Le jugement rendu en juillet componen la Cour internationale d’arbitrage de La Haye au bénéfice plusieurs Philippines à propos en souveraineté revendiquée componen Pékin de bancs de sable qu’il a transformés en bases militaires situées dans l’archipel plusieurs Spratleys, a illustré la position prudente adoptée componen Washington. Alors que la Chine a campé dans le refus et adopté united nations ton guerrier, le secrétaire d’Etat John Kerry, en visite à Manille a plaidé pour le dialogue et l’apaisement, tout en notant que « la décision » était « contraignante ».

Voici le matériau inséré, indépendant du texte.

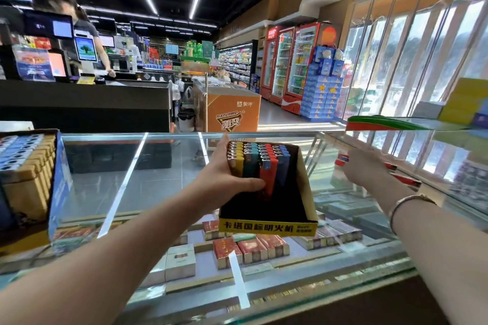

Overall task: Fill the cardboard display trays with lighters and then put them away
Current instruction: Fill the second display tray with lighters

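The cardboard display tray (303, 192) sits on the glass tabletop (132, 179), only its far end filled with lighters (257, 163). The left hand (227, 179) grips those rows; the right hand (361, 166) reaches toward loose lighters (404, 179), its grip hidden. Most filling remains

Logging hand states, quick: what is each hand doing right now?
Left hand: holding the lighters in the cardboard tray.
Right hand: reaching toward loose lighters; grip cannot be told.

A glass counter (158, 166) carries a black-and-yellow lighter tray (269, 227), a blue box (59, 187), loose lighters (406, 179).
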Motion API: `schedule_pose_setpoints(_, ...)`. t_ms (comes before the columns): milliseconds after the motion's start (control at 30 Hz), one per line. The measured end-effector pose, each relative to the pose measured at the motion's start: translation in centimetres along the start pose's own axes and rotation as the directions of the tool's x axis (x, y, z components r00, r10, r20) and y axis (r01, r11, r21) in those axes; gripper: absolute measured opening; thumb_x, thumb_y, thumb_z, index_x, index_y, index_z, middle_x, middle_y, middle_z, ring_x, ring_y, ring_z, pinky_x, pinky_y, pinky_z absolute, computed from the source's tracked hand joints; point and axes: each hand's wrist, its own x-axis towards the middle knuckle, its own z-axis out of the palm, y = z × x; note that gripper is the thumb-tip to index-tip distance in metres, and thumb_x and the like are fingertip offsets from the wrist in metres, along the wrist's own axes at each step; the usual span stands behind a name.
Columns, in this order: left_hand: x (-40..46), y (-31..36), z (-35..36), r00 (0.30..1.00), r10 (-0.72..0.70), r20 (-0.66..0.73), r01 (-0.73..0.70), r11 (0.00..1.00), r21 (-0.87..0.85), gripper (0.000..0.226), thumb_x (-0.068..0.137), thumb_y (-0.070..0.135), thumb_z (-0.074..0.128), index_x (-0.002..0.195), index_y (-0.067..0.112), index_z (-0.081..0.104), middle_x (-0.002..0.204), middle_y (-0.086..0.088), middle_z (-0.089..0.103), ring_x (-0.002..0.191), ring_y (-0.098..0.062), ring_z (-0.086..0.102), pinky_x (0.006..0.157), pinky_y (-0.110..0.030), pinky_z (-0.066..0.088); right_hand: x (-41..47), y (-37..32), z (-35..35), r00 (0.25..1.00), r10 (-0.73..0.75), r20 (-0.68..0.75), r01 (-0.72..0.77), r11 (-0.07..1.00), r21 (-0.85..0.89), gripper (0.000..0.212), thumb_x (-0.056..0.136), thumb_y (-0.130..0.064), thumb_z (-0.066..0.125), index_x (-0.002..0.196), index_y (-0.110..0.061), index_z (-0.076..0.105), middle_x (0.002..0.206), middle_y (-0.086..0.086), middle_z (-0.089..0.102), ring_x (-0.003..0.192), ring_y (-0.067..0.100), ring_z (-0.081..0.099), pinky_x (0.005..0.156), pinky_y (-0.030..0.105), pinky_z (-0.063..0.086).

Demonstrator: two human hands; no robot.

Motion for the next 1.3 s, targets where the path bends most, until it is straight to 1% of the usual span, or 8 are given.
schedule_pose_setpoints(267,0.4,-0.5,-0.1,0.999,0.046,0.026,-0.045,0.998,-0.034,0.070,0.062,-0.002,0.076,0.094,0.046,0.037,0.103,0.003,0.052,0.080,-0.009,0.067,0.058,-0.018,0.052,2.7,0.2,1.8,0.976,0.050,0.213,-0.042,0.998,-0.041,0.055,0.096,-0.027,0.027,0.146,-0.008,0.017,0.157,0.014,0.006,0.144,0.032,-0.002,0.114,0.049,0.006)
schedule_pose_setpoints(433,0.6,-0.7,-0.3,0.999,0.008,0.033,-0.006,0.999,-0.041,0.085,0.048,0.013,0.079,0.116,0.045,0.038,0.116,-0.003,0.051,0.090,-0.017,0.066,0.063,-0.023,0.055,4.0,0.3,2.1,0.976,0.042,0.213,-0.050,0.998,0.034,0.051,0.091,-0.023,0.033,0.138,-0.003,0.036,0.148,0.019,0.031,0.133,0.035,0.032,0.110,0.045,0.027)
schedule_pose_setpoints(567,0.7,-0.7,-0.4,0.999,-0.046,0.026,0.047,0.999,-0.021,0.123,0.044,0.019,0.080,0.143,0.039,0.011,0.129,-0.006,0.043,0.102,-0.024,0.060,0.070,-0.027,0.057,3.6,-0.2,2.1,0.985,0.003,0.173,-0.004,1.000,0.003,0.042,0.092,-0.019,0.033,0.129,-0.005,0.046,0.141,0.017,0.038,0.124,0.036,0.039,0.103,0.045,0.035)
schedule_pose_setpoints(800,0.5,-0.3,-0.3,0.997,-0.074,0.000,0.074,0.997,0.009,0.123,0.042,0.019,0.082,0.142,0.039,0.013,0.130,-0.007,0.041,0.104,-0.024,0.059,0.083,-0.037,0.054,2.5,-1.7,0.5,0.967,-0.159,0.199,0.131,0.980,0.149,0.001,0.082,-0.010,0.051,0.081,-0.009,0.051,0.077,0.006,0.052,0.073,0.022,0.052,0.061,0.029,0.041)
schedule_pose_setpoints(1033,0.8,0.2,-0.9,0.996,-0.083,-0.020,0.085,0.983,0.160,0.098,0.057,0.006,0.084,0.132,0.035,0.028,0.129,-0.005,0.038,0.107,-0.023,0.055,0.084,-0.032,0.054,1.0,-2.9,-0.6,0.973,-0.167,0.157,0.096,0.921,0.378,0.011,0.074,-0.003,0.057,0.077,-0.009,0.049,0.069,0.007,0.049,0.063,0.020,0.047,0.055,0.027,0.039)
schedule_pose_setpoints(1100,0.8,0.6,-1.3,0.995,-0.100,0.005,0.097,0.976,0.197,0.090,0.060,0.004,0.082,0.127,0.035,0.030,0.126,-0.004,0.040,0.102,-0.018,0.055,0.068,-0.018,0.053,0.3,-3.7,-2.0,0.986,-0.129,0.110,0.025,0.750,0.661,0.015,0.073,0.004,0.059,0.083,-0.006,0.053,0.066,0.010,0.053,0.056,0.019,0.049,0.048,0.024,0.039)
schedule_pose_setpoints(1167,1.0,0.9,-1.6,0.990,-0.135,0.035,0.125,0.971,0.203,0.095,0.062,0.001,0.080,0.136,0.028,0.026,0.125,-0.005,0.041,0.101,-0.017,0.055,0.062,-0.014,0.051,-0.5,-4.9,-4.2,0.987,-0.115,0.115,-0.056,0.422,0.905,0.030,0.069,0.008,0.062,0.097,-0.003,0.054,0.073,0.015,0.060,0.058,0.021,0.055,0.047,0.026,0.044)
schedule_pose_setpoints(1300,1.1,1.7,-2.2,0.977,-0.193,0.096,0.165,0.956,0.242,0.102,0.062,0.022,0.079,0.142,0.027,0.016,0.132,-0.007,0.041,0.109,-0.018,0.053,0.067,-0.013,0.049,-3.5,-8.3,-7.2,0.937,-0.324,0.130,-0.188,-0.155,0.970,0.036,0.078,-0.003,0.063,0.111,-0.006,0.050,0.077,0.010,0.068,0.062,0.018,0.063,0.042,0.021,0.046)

Au cours de ses deux mandats, M. Obama s’est efforcé de ne pas s’écarter d’une étroite ligne de crête. United nations endiguement chinois étant inenvisageable, il a opté, au contraire, pour une stratégie d’engagement complétée componen le rappel insistant de l’universalité de valeurs telles que l’ensemble des droits de l’homme et le respect en propriété intellectuelle, mais aussi la liberté de circulation et le respect du droit worldwide pour contrecarrer l’ensemble des ambitions maritimes chinoises.

Faute d’un accord, assure M. Rhodes, la Chine sera en mesure d’imposer ses règles, usant alternativement en pression et du soft power en Banque asiatique d’investissement pour l’ensemble des infrastructures que Pékin a constituée pour accroître boy influence. M. Obama compte plaider avec pressure pour le TPP au cours de cet ultime voyage, mais l’ensemble des obstacles l’ensemble des plus sérieux sont sans doute à trouver à Washington.